The meta element with its charset attribute is necessary. 

Allthough other encodings than UTF-8 for html are allowed, they are (strongly) discouraged; the following applies to UTF-8. Character encoding specification _only _in the HTTP header is possible but the preferred way is to use the meta element to specify the encoding of the html document (within the first 1024 bytes at the start of the file; therefore, put it immediately after the opening tag of the head element): How should I declare the encoding of my HTML file?

When no encoding specifications are present* you can run into trouble, specifically with non-ASCII UTF-8 characters.  Characters being  displayed incorrectly on screen being the obvious problem. At least as important: when the html file is processed by other software.
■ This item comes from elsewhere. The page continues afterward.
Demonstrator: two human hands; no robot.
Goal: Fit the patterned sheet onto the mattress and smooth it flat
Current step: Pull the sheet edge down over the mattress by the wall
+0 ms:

From the HTML 5 spec, § 4.2.5.4 Specifying the document's character encoding:


> Note:
> A character encoding declaration is required (either in the Content-Type metadata or explicitly in the file) even when all characters are in the ASCII range, because a character encoding is needed to process non-ASCII characters entered by the user in forms, in URLs generated by scripts, and so forth. [...]



____
Edit:
* An encoding specification in the HTTP header is external to the html file, obviously. Specification of the encoding in the html file itself can, apart from the charset attribute of the meta element, be specified by a _Byte Order Mark_ (BOM) at the start of the file; see also: The byte-order mark (BOM) in HTML. If the BOM represents an encoding specification will be determined by the BOM sniff algorithm. A BOM is not preferred as an encoding specification mechanism for UTF-8 encoded html files.


----------